**Work to complete:** Repeat only the stretch of lines below that runs from the line with "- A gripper" through the line with "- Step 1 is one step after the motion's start", unaltered.

**Source material:**

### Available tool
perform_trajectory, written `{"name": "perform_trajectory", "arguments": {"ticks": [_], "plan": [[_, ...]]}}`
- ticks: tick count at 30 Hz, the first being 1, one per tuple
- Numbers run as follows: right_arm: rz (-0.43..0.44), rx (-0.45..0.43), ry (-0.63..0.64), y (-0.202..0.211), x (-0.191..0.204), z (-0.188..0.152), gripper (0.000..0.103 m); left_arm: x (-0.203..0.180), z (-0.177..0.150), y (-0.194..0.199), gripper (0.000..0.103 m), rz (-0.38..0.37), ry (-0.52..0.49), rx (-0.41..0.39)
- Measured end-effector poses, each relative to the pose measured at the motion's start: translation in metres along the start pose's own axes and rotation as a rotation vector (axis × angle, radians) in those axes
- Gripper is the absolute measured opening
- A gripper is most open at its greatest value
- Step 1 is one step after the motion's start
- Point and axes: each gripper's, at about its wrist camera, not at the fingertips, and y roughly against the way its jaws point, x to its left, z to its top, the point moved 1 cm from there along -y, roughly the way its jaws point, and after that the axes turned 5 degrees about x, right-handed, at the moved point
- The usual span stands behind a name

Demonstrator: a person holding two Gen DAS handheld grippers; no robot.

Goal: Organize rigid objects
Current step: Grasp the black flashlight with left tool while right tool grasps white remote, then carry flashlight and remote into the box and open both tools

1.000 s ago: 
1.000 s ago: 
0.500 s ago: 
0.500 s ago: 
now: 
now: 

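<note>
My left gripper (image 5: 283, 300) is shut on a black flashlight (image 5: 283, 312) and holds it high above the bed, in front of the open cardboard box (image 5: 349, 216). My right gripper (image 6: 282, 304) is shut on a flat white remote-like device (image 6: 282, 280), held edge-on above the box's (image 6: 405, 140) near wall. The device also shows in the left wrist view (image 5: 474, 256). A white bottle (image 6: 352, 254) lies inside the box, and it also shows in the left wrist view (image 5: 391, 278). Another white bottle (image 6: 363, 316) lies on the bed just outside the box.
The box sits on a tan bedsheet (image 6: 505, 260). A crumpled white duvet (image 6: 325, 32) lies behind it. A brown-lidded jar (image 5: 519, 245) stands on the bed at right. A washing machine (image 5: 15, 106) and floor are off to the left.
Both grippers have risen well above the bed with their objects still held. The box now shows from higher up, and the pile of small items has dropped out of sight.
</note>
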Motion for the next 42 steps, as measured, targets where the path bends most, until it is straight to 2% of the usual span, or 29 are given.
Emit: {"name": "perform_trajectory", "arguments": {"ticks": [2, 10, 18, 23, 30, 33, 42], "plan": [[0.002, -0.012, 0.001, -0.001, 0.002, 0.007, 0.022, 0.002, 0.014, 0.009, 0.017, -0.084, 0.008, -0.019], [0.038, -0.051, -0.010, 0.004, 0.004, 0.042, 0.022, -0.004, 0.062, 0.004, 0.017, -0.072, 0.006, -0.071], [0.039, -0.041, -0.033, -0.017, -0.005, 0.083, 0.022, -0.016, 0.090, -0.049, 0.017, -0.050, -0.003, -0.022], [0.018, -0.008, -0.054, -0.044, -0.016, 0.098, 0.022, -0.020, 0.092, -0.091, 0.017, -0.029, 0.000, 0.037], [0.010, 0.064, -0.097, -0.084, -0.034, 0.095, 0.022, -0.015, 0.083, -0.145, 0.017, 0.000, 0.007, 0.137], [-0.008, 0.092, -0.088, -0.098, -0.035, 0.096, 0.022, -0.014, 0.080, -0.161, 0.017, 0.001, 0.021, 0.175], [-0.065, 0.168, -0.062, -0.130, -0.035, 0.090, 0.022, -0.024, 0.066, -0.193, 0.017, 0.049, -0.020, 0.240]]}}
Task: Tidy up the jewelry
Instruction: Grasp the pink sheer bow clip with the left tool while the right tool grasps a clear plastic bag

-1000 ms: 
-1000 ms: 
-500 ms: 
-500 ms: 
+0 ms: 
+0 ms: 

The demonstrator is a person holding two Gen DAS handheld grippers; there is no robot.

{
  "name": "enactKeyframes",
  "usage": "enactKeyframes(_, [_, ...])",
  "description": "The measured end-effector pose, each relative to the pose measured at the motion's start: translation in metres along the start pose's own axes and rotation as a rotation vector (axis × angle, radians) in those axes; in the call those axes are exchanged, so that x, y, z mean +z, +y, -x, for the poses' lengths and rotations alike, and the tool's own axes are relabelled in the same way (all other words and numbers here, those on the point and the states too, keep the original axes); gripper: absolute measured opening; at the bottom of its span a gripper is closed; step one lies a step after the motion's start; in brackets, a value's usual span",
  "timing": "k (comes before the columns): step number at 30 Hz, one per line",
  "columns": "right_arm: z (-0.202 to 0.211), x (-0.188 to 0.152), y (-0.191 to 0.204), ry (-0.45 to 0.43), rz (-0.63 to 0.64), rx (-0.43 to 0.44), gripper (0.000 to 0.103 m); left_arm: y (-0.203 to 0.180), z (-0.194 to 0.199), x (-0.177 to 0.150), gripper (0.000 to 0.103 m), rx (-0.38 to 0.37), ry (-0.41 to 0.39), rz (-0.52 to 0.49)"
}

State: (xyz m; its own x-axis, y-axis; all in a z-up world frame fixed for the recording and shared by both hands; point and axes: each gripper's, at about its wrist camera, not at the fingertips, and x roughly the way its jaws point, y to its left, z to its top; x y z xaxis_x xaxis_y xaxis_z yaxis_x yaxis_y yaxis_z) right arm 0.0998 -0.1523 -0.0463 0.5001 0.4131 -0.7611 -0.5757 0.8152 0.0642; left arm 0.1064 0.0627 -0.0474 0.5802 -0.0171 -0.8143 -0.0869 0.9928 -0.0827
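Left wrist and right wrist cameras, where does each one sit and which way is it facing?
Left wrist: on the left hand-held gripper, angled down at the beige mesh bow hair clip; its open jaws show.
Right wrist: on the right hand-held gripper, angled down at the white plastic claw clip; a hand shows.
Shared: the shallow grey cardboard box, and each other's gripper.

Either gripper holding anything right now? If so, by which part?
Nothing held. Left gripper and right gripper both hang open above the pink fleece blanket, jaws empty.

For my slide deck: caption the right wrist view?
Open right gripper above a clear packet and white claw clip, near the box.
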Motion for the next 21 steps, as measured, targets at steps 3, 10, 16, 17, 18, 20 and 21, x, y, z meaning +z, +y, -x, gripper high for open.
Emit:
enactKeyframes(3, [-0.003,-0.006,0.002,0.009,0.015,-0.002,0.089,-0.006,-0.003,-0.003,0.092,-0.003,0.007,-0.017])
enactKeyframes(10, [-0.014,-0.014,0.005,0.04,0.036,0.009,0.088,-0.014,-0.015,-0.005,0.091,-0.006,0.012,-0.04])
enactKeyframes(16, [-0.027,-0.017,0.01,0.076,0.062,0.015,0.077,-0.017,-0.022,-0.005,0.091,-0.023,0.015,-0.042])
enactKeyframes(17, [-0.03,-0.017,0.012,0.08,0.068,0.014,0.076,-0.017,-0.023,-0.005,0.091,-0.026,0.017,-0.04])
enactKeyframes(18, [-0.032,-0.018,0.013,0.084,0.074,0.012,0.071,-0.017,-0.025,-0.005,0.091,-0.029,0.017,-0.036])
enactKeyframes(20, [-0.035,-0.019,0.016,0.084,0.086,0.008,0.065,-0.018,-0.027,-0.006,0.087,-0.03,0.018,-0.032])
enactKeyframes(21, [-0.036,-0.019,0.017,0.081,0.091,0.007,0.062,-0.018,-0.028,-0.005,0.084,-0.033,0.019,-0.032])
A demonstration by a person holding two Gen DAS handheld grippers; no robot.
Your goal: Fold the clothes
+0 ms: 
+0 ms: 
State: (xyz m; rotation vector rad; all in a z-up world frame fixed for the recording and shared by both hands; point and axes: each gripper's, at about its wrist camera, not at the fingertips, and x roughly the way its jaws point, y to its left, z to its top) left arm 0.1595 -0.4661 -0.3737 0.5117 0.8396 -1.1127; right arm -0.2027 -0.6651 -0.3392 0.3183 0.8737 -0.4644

**Task output:**
- A gripper is most open at its greatest value
- Step 1 is one step after the motion's start

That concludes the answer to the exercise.